Activity -
Give back exactly the stretch of data below from the line holding "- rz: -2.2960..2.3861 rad" through the line holding "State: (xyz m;", both ends included, and leave the remaining lines out.

Data excerpt -

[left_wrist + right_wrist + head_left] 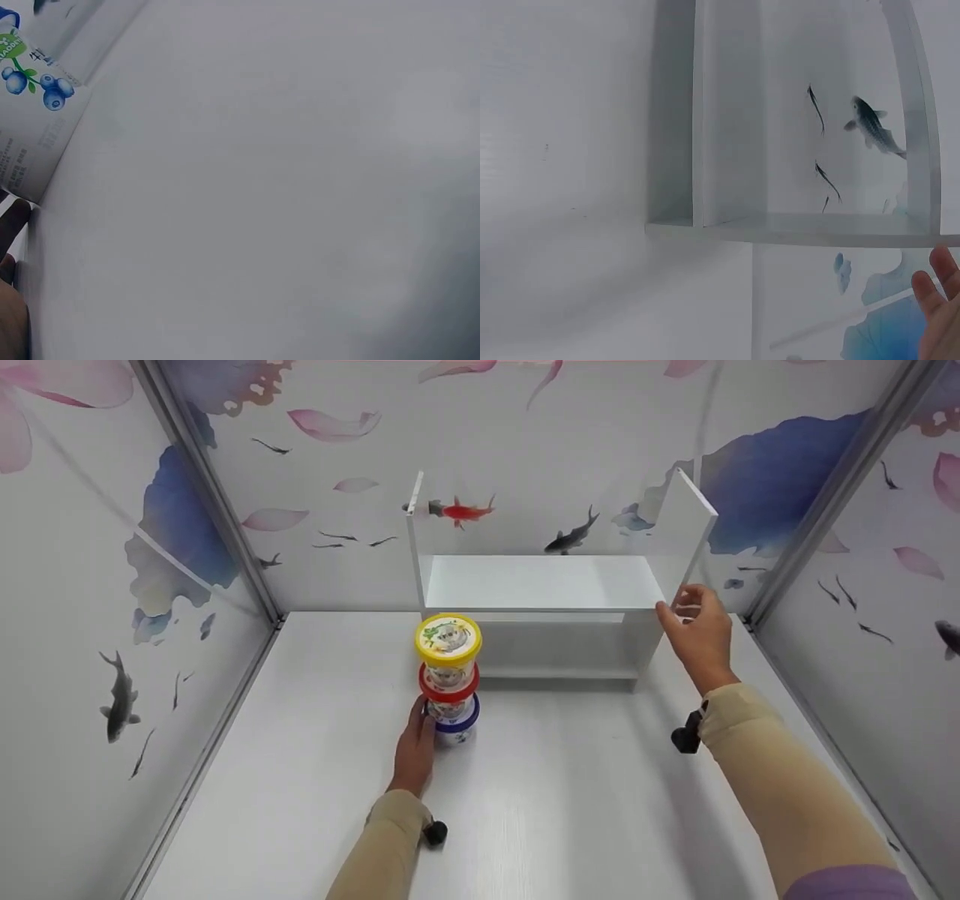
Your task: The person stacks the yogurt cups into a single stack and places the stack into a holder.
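Note:
Three white tubs stand stacked in front of the shelf's left end. The top tub has a yellow lid (448, 639), the middle one a red lid (449, 682), the bottom one a blue lid (454, 718). My left hand (412, 750) rests its extended fingers against the left side of the bottom tub. In the left wrist view, fingertips (19, 214) lie right at the lower edge of the tub with blueberries (52, 94). My right hand (701, 634), fingers loosely bent, is at the right side panel (679, 529) of the white shelf, fingertips (926, 289) beside its outer face.
The white shelf unit (544, 585) has tall side panels, a middle board and a lower compartment (555, 649). It stands toward the back of the white table (540, 795). Walls printed with fish and petals enclose the table on the left, back and right.

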`<action>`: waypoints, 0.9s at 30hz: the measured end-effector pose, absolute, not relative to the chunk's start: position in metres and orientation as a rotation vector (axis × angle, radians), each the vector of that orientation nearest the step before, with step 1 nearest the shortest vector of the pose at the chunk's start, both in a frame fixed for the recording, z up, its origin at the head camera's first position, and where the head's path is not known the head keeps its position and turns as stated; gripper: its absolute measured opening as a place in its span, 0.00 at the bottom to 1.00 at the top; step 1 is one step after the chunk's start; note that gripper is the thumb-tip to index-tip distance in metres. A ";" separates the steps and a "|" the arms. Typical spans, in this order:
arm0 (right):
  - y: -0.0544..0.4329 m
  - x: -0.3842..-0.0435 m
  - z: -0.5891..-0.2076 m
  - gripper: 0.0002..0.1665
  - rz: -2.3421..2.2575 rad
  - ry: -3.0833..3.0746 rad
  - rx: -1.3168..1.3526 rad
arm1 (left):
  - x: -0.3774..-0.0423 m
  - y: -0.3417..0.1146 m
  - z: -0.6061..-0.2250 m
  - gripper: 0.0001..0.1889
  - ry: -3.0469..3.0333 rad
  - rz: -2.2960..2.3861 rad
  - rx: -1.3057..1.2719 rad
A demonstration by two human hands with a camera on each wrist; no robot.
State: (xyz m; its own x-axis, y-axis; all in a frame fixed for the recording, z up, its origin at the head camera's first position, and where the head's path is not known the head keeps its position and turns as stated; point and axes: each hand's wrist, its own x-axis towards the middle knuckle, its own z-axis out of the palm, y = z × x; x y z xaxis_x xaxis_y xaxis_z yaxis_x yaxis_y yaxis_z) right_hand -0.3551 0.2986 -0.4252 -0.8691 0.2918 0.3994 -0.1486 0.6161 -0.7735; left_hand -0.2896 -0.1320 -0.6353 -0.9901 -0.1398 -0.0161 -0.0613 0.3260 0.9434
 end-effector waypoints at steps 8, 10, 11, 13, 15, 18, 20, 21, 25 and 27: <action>0.303 -0.366 -0.429 0.38 1.203 -2.365 -0.156 | -0.290 -0.135 -0.638 0.39 -2.497 -1.747 0.154; 0.304 -0.369 -0.430 0.38 1.212 -2.381 -0.155 | -0.290 -0.134 -0.639 0.41 -2.499 -1.749 0.151; 0.303 -0.370 -0.431 0.39 1.220 -2.387 -0.154 | -0.291 -0.134 -0.639 0.42 -2.497 -1.751 0.150; 0.303 -0.372 -0.431 0.39 1.235 -2.396 -0.155 | -0.291 -0.134 -0.639 0.43 -2.499 -1.765 0.157; 0.303 -0.374 -0.432 0.39 1.250 -2.395 -0.162 | -0.291 -0.134 -0.639 0.44 -2.496 -1.777 0.152; 0.302 -0.377 -0.433 0.39 1.271 -2.386 -0.188 | -0.292 -0.134 -0.639 0.46 -2.503 -1.778 0.151; 0.302 -0.380 -0.434 0.38 1.284 -2.385 -0.211 | -0.293 -0.134 -0.639 0.47 -2.507 -1.782 0.164; 0.301 -0.381 -0.434 0.39 1.294 -2.385 -0.221 | -0.293 -0.134 -0.639 0.47 -2.511 -1.781 0.173; 0.299 -0.385 -0.435 0.38 1.331 -2.387 -0.261 | -0.292 -0.134 -0.638 0.45 -2.504 -1.789 0.170; 0.298 -0.387 -0.435 0.38 1.350 -2.387 -0.279 | -0.291 -0.134 -0.638 0.42 -2.498 -1.795 0.154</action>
State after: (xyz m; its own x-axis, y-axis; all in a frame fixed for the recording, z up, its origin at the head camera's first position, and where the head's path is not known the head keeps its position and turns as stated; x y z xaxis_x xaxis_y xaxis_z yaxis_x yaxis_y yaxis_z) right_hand -0.3869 0.2984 -0.4350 -0.9073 0.3526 0.2293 -0.0149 0.5180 -0.8553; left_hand -0.2911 -0.1337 -0.6379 -0.9931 -0.1171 -0.0083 -0.0453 0.3165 0.9475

Exercise result -
  - rz: -2.2960..2.3861 rad
  - rx: -1.3057..1.2719 rad
A demonstration by two human hands with a camera on each wrist; no robot.
State: (xyz m; its own x-axis, y-axis; all in a frame fixed for the recording, z up, its origin at the head camera's first position, and where the head's path is not known the head keeps its position and turns as stated; point and axes: each hand's wrist, its own x-axis towards the middle knuckle, its own z-axis out of the palm, y = z × x; x y z xaxis_x xaxis_y xaxis_z yaxis_x yaxis_y yaxis_z) right_hand -0.3551 0.2986 -0.4252 -0.8691 0.2918 0.3994 -0.1486 0.6161 -0.7735; left_hand -0.2896 -0.1320 -0.6353 -0.9901 -0.1398 -0.0161 -0.0613 0.3260 0.9434

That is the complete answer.